**What you will do:** When a line of the entries contains the word "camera", report that line.

**Records from a dataset:**
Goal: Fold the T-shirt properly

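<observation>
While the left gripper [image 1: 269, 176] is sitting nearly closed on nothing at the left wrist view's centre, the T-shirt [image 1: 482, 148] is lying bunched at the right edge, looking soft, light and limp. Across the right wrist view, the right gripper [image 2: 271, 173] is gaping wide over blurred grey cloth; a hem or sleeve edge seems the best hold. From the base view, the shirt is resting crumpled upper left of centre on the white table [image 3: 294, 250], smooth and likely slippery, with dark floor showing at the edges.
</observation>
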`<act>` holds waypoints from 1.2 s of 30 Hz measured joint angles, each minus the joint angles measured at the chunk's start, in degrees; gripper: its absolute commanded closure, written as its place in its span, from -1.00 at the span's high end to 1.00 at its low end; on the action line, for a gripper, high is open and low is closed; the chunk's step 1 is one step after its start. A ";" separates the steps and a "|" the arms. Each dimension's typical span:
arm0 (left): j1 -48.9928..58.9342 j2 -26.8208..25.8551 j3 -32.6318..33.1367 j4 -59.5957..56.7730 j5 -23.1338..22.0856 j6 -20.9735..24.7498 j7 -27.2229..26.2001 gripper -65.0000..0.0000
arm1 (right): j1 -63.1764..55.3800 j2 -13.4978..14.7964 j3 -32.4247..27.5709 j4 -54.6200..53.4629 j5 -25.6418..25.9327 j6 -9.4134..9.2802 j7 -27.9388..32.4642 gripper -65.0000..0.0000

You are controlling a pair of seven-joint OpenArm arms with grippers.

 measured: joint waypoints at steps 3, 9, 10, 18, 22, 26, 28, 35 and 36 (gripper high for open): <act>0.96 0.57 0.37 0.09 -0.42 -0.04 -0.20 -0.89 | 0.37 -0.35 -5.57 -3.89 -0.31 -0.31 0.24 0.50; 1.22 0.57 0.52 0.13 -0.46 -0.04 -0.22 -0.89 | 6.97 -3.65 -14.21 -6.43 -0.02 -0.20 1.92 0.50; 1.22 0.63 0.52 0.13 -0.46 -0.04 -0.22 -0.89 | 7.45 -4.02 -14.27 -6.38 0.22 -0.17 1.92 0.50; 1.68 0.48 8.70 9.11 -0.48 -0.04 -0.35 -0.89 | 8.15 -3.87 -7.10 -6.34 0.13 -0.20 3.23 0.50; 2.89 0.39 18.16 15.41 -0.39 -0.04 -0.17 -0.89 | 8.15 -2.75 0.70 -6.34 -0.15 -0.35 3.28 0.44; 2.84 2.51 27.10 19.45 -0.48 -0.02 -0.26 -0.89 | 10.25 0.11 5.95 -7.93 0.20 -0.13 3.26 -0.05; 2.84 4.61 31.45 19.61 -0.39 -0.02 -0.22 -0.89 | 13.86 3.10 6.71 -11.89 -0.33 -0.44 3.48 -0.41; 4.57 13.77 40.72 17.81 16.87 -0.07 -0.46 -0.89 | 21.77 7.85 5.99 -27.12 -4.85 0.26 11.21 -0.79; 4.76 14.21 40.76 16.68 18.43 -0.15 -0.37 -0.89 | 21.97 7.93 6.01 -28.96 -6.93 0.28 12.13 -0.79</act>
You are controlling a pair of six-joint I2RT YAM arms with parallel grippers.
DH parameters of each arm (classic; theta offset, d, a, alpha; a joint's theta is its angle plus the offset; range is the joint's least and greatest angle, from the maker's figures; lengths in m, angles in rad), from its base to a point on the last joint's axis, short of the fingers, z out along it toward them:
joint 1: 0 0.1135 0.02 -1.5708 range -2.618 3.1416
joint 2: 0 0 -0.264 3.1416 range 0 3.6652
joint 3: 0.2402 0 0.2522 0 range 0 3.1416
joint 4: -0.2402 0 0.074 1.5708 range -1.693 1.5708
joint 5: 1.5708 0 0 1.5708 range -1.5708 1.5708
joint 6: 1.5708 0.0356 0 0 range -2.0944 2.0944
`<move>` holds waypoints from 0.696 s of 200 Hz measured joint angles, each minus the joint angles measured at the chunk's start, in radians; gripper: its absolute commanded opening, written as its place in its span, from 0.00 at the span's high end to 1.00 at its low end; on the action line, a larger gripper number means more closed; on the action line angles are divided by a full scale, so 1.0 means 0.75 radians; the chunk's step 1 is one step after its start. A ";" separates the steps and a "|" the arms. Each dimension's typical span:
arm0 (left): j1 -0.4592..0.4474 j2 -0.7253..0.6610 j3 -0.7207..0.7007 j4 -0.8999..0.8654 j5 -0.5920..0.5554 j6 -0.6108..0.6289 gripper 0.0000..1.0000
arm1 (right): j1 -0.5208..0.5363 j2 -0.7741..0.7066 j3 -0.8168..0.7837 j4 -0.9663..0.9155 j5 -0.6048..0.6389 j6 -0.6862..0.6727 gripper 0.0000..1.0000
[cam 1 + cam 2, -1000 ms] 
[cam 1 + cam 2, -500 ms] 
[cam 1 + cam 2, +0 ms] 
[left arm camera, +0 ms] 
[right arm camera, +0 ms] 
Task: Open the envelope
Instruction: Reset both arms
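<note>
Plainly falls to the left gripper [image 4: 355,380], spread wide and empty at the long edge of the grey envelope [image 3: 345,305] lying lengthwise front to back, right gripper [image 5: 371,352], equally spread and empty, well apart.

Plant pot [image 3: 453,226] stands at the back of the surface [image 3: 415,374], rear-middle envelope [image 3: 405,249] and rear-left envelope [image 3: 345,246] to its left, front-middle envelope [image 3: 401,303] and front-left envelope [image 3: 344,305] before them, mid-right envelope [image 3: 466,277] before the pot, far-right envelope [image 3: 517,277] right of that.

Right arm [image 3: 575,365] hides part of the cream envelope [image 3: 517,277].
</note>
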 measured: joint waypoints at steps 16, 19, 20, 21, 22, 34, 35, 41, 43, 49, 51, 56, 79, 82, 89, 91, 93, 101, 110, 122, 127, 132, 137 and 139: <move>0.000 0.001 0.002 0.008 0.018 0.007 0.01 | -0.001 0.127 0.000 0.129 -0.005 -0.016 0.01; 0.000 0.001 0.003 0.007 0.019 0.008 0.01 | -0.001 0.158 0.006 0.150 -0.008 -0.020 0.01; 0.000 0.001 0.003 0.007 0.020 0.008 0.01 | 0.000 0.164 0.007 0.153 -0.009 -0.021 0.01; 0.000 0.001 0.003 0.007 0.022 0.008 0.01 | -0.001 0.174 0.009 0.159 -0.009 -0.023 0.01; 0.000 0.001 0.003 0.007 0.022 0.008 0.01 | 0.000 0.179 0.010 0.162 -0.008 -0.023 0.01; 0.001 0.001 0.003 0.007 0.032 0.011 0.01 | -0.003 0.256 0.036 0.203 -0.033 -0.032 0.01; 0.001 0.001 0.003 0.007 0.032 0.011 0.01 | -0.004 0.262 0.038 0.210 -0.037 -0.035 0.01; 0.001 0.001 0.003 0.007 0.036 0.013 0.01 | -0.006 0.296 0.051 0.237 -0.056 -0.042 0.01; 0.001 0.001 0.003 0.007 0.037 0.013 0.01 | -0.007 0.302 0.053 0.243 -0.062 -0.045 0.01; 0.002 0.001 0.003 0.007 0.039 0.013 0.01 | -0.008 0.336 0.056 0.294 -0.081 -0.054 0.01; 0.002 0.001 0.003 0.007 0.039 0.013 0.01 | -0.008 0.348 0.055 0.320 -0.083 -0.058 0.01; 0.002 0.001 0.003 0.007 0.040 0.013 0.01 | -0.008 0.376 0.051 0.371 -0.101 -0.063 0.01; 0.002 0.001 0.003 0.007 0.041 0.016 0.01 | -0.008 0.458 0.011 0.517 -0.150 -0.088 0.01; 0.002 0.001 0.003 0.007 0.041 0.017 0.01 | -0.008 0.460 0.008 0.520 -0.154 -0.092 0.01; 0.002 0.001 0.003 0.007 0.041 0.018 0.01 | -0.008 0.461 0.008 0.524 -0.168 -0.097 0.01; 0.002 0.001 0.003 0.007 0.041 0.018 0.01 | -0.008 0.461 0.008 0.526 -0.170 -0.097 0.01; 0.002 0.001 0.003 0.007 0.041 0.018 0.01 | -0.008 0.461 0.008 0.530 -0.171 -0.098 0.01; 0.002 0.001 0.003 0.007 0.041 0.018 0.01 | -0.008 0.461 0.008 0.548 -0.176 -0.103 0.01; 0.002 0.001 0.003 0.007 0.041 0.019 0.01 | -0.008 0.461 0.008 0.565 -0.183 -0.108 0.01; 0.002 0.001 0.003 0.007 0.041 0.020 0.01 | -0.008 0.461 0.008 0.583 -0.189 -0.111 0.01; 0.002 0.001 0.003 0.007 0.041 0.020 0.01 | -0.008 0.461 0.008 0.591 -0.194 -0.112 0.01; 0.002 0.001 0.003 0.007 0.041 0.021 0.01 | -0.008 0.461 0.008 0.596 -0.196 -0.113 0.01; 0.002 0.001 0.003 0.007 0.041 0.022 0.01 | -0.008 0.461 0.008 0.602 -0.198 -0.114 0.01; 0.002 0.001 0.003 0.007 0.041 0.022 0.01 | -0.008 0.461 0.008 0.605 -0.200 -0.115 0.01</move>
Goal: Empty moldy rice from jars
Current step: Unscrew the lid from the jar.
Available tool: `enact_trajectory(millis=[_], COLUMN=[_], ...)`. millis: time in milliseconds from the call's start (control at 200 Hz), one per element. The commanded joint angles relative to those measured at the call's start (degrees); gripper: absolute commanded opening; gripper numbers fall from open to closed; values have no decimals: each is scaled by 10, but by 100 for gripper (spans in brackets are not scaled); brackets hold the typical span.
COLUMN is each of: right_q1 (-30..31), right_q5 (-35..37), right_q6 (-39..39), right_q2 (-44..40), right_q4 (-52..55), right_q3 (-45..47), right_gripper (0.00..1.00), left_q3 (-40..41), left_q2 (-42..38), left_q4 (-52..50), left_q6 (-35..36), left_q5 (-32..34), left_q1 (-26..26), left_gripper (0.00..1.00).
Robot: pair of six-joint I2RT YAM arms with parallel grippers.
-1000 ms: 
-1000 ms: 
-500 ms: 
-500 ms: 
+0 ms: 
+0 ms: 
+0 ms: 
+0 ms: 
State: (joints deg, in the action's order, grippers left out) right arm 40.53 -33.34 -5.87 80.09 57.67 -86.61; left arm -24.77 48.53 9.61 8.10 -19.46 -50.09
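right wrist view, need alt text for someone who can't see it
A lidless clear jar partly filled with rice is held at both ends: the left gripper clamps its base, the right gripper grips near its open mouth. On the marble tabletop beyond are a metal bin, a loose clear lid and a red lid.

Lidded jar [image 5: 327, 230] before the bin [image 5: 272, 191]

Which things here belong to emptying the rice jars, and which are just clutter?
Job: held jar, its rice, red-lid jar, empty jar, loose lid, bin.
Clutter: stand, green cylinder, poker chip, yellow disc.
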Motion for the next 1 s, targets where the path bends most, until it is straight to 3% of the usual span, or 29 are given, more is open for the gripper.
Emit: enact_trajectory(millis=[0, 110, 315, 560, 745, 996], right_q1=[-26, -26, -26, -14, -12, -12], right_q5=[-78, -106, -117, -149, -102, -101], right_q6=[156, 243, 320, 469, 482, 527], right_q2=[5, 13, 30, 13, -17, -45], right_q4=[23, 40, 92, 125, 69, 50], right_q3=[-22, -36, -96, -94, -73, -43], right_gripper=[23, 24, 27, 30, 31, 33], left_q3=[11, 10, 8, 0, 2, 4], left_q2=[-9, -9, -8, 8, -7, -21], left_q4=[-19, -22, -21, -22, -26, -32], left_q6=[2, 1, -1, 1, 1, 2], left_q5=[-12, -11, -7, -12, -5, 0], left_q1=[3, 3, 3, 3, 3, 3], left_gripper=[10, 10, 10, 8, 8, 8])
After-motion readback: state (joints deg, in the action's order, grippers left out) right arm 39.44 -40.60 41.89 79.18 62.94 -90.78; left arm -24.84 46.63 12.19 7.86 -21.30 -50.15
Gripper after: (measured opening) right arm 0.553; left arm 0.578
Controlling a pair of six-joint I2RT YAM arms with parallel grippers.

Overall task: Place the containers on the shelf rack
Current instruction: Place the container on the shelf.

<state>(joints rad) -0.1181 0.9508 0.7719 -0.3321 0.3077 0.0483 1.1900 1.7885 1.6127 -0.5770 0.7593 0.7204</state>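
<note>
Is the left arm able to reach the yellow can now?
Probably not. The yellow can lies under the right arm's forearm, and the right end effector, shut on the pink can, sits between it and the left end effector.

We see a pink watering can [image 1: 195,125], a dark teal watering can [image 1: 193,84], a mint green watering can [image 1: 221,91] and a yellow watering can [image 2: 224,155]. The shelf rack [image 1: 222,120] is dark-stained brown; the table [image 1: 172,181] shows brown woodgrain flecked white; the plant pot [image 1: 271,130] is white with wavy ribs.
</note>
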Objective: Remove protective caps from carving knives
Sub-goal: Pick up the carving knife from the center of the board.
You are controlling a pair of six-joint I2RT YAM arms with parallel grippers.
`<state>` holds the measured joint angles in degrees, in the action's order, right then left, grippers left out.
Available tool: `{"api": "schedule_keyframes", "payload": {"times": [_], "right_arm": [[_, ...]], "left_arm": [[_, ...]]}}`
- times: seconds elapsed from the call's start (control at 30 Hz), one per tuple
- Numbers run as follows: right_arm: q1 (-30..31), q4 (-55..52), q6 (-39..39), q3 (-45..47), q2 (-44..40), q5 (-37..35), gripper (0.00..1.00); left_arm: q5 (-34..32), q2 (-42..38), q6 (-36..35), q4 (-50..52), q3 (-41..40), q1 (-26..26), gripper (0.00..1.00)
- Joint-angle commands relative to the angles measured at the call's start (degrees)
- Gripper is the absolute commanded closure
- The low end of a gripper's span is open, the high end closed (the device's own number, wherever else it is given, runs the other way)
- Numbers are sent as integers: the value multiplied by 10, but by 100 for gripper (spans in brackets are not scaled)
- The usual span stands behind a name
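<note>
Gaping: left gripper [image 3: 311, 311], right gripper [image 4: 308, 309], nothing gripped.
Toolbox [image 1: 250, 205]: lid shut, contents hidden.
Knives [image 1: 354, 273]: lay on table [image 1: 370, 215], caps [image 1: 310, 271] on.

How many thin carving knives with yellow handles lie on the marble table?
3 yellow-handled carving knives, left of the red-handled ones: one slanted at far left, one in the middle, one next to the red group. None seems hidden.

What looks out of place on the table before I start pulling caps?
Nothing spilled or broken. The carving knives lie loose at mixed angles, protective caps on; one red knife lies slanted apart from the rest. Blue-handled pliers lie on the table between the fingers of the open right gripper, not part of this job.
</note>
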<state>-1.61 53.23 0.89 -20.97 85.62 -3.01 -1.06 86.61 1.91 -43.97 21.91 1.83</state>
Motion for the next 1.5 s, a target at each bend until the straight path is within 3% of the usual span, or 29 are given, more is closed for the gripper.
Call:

**Answer to the exercise:**
[left arm camera, +0 ms] 
[right arm camera, +0 ms] 

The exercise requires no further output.